━━━━━ Provided material

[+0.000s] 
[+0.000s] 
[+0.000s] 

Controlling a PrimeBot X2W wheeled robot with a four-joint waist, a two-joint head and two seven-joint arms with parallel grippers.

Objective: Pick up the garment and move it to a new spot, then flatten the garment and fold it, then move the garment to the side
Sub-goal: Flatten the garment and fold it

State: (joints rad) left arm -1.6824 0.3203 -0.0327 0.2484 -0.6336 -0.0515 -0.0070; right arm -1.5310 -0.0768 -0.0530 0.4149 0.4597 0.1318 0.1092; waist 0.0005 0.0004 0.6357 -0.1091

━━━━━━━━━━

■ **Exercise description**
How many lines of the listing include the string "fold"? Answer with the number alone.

■ **Task solution**
2